The four leads in a bathroom, looking at the tub
IFC Films

You know the bad feeling you get once in a blue moon with something you watch, that it will be a bit divisive for its target audience for whatever reason? That is ultimately the feeling that crept up on my spine during and after The Rental because there was just a lot missing that the trailer and marketing promises to you. A directorial debut for Dave Franco who also co-wrote the the movie alongside Joe Swanberg, it's about two couples (and a dog) who rent an Oregonian AirBnb for a weekend to relax, hike, drink and do drugs, as you do. Franco clearly has taken notes on his favourite horror movies but he also manages to set the mood right away which lasts for the entire 89-minute runtime. Sadly that doesn't exactly extend to the ambition of the piece in terms of what Franco and the rest are trying to accomplish.

We're off to a simple start; minimal amount of characters (couples, dog) in one location which is the house by the ocean. You learn the names, some relationship conflicts and get a sense of some hidden desires, then you're off to racist remarks from property manager Taylor (Toby Huss) and feeling that something unsettling is going on (spoiler alert: something unsettling is in fact going on). The film's main cast populated by Sheila Vand (Mina), Jeremy Allen White (Josh), Alison Brie (Michelle) and Dan Stevens (Charlie) have very believable chemistry together right from the get go, although all of them are capable of something more challenging than what they're given here with these characters. White especially gets going when the action begins, neatly shifting and twisting Josh's perspective when his motivations are themselves shifting, but you do wish that it didn't take such a long time to build up to it.

The setup, as described, is perfectly fine for a horror film but the problem is that we're stuck in the mud of relationship antics for way too long. Only the last quarter of the film really has the horror elements you want; it must however be said that you probably expected it to go the psychological route but it's influenced way more by slasher horror than anything else. It's a bit conflicting as a viewer because, yes, it's the best part of the movie but it's also something that makes the first half somewhat pointless and mostly mimics classic slasher horrors.
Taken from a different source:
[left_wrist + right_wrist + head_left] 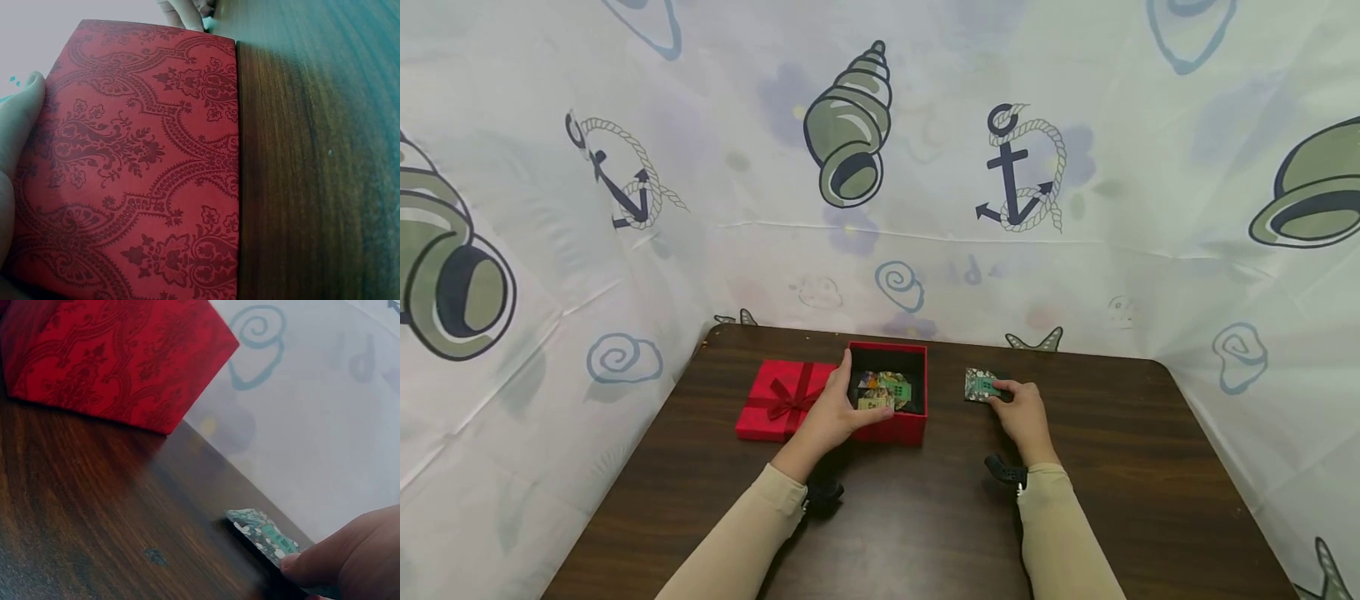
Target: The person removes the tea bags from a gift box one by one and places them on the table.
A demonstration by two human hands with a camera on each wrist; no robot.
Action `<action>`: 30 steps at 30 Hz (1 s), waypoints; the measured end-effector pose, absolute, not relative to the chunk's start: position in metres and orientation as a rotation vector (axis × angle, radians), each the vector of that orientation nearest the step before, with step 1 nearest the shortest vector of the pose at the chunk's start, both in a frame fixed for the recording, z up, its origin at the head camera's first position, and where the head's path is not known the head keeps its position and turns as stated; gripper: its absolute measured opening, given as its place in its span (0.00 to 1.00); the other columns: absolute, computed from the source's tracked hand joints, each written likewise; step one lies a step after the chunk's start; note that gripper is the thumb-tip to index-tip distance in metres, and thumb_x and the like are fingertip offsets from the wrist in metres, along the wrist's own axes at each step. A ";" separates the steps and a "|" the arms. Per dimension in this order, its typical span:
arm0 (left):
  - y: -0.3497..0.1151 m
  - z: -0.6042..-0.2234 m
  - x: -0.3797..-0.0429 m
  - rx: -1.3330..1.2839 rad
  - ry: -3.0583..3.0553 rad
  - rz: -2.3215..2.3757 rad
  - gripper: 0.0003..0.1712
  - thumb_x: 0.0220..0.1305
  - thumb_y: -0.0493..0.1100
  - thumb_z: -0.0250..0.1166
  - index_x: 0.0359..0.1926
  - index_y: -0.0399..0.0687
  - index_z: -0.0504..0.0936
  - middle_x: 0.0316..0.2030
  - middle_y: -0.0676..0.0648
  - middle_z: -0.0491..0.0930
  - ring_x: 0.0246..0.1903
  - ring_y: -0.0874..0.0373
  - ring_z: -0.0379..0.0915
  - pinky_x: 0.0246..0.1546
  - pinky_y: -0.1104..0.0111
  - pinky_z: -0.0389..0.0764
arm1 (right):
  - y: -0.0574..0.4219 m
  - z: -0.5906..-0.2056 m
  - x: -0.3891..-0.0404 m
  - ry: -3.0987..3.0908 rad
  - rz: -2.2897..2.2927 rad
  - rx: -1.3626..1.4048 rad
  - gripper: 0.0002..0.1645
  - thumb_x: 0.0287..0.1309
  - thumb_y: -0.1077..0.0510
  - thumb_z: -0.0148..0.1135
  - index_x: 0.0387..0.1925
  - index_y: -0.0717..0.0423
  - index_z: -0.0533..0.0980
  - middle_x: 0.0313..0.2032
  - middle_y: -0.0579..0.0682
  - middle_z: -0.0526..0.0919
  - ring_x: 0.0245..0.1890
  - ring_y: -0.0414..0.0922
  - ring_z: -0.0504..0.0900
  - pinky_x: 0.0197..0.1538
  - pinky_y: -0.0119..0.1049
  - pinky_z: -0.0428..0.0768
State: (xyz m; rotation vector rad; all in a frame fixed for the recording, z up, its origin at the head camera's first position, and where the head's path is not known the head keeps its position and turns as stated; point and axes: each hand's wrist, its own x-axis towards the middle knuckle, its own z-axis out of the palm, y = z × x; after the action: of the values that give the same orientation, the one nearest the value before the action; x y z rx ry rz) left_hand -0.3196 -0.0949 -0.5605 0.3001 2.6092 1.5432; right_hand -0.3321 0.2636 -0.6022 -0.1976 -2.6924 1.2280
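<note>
An open red box (901,429) with a black inside stands on the table, holding several small patterned packets (897,388). My left hand (835,407) grips its front left corner, thumb over the front rim and fingers along the left wall. In the left wrist view the thumb (28,106) lies against the embossed red wall. To the right of the box, my right hand (1024,414) pinches a small packet (979,385) with a green label and a floral print. The right wrist view shows this packet (259,532) tilted just over the wood, thumb on its near end.
Left of the box lies a red lid (767,387) with a dark red ribbon bow (788,404), partly behind the left hand. The dark wooden table (1120,467) ends at a printed cloth backdrop (940,275). A black strap (1004,471) sits at the right wrist.
</note>
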 end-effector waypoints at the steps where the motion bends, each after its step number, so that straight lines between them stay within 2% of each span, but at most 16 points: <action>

One is left with a sour taste since the film is tastefully directed, shot and paced—plus there's a fitting score by Danny Bensi and Saunder Jurriaans, which compliments the gloomy mood—but the flat nature of the story and set designs are rather unsatisfying. Maybe it's worth renting once but becoming one of the classic slasher horrors might be out of the price range.

Smileys: Score, Jeremy Allen White, pacing

Frowneys: Tone, originality

You have to love a killer view, though.